CREATING POST TROPICAL

When work began on second album, Post Tropical, the music flew thick and fast. "I had better ideas than ever before... I was much more ambitious."

Where 2011 debut Early in the Morning was folk-ish and harmony-fuelled, Post Tropical sees McMorrow delve into new territory – R&B influences, dashes of Rhodes, electronica and intricate layering. There's hardly an acoustic guitar to be heard. The songs were assembled over the course of eight months and recorded "on a pecan farm half a mile from the Mexican border" — where the likes of the Yeah Yeah Yeahs, Animal Collective, Beach House and At The Drive In have laid down tracks. "It's the perfect place to make music... I don't think I'll record anywhere else again. I came for the equipment and stayed for the view," he adds, laughing.

McMorrow sees putting together a song is akin to solving a Rubik's Cube. "Every time I look at it, there's a couple less red squares. Then I keep going and I take a look at the other side. It might go the wrong way, or it might get better. And one day, it's just done. I'll listen to it and there'll be nothing in it that doesn't make me happy."
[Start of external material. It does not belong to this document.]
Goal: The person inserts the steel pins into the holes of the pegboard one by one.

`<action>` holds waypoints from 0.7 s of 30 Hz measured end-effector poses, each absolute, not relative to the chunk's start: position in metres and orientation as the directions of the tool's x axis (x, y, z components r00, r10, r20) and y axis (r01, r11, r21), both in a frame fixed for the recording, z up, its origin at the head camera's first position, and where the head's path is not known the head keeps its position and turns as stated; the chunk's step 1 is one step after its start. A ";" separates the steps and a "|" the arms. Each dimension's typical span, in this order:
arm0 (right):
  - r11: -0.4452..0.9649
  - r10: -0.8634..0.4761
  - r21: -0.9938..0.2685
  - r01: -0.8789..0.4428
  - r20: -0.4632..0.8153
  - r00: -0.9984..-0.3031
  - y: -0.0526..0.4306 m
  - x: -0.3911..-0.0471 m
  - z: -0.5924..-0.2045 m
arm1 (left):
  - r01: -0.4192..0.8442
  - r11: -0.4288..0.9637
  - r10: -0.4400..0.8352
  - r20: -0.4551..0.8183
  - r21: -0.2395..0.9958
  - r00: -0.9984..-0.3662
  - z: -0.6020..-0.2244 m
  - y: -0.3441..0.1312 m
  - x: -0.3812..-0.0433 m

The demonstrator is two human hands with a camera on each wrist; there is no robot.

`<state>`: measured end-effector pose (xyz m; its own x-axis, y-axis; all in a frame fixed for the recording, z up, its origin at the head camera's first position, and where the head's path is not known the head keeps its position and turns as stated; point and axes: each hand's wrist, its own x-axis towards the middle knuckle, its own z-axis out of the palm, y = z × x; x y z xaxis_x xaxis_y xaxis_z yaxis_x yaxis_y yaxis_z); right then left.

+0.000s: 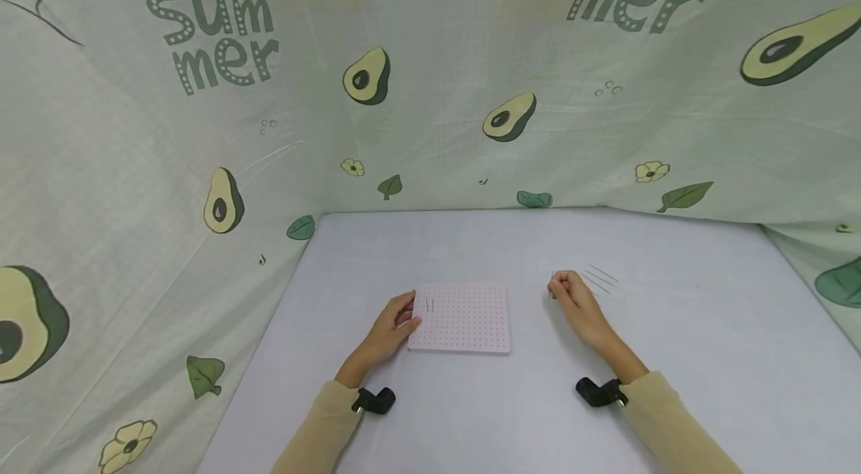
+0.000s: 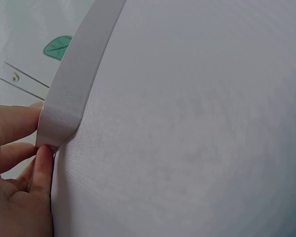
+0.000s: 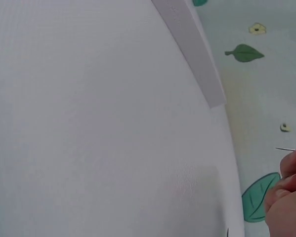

ON BEING YOUNG AND MUCH MORE SERIOUS

The songwriting process wasn't always so intuitive for the Irish native. McMorrow remembers a younger and much more serious version of himself. "I think I went from trying to be a musician to being a musician and that was a very big change. I don't examine music anymore; I follow it where it leads me. I used to question — you'd worry about whether you were good enough, or whether you could do the things that needed to be done. But I don't worry about that anymore. I still challenge myself every day and push myself infinitely harder than I ever did, but I do it with a sense of knowing what I'm doing and how to get there."

Back in his worrying days, he spent hours reading some pretty meaty literature. "I became really obsessed with people like John Steinbeck, F. Scott Fitzgerald, William Faulkner and the American idea — between 1900 and the 1930s and '40s. It's quite funny, because if I examine the books I read and where I was at musically, I can connect the dots quite quickly. I read a lot of heavy books like The Sound and The Fury, and because I was writing music there was a certain element: 'if I read these serious things then I want to write about serious things.'"

ON GAME OF THRONES

These days, however, he'll "read anything that's put in front of [him]". Even if the writing isn't quite up to scratch. "I just read the entire Game of Thrones, everything up to the point where it finishes," he explains. "I read it because I started watching the series and I got annoyed because it was ending, so I thought I'd read the book. But then I realised the books were really, really long and kind of weirdly written. I don't know if you've read fantasy novels before but they're kind of... they're not the most amazing writing in the world, even though the story is obviously compelling. And when I started reading them I didn't realise that [George R. R. Martin] hadn't finished the series. So I got to the last book and found out he had two more to write still!"

Fortunately, he's moved onto Hans Fallada's Alone in Berlin, which he describes as "really beautiful". And McMorrow has a plethora of tour dates to keep him busy between reads.

JAMES VINCENT MCMORROW TOUR DATES:

Wednesday 21 May — Astor Theatre, Perth

Friday 23 May — Queensland Performing Arts Centre, Brisbane

Tuesday 27 May — Forum, Melbourne

Thursday 29 May — Concert Hall, Sydney Opera House (Vivid LIVE)

Saturday 31 May — Concert Hall, Sydney Opera House (Vivid LIVE)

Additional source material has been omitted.